TheNew River Birding and Nature Festival is just around the corner!
*rummages through pile of papers to find plane tickets*
*looks askance at very small suitcase*
*mentally juggles space requirements of clean clothes versus camera gear*
*wonders if farmhouse has a washing machine and linens and wireless*
*maid service, maybe?*
*briefly considers pre-writing blog posts but decides most everyone who reads this blog will be in W. Va. too*
Please tell me someone of us, someone responsible, HAS IT ALL UNDER CONTROL AND TAKEN CARE OF.
Cause me… my plans extend only about as far as getting myself there. I’m thinking of it as something like the first day of summer vacation. Remember how that felt? You’re ten or twelve maybe, and school’s out and the world is stretching itself out into one long basking day after another. Maybe your dad’s driving the family station wagon to the beach house with his one arm hanging out the window, drumming his fingers on the car door.
I see myself sitting in the backseat (as the youngest, I always got stuck in the back), sitting on one folded leg to get a little height so I can be the first one to see the ocean as we go over the bridge. We’re getting there, but I’m trying not to throw up from too much excitement and too much time in the backseat.
Only this time, the air won’t suddenly begin to smell like salt and it won’t be the ocean I’m aching to catch a glimpse of. Instead there’ll be mountains and it’ll beMary or Susan or Lynne (or one of the dozen-or-so others) that I’ll be trying to spot first.
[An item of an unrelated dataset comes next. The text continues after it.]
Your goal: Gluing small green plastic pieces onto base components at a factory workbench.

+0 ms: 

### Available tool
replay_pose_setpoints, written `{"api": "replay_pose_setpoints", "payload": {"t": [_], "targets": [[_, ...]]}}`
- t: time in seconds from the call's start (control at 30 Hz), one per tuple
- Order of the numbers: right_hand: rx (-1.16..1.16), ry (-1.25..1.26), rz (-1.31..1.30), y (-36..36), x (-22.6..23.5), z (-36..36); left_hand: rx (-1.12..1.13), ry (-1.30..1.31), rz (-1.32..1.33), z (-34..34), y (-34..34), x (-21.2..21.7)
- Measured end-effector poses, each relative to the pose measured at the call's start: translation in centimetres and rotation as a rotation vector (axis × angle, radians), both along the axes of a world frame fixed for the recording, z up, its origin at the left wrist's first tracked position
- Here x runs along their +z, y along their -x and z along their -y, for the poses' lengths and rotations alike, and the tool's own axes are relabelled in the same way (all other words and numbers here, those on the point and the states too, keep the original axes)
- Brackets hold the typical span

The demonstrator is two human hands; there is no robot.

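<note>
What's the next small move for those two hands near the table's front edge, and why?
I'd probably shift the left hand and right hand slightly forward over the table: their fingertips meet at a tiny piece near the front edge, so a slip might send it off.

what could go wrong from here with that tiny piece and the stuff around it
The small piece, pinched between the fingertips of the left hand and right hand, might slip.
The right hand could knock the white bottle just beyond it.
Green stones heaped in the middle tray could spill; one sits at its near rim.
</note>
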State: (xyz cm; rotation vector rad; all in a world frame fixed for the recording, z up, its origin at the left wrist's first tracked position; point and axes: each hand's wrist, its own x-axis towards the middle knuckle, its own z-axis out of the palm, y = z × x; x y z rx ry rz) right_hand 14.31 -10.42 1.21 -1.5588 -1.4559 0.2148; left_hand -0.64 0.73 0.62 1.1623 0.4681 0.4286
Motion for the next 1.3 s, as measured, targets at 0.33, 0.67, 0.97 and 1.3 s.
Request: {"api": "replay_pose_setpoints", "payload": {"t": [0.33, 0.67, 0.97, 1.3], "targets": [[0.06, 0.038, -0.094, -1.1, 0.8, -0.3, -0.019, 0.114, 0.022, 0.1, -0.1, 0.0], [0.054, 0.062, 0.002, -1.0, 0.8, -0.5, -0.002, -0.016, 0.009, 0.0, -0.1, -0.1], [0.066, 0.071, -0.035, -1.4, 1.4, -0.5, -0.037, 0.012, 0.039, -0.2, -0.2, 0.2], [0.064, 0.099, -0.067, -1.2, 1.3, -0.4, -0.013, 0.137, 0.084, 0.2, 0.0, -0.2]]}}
It’ll be the heart of the day and the sky will be huge and blue. There’ll be laughter. And birds singing, beckoning us into the woods. There’ll be plenty of time, time enough to squander on pure silliness and the joys of friendship.
That last part may be a mixture of fiction and dream and desire, but I’m anchoring myself there. It’s an idea I have inside me. The beach from my childhood that I keep walking on; the summer I keep longing for. That group of friends that belong only to summers past; the ones we built sandcastles and dreams and forts at the pool club with, the ones we watched pack up the family car and go back to real life until next summer.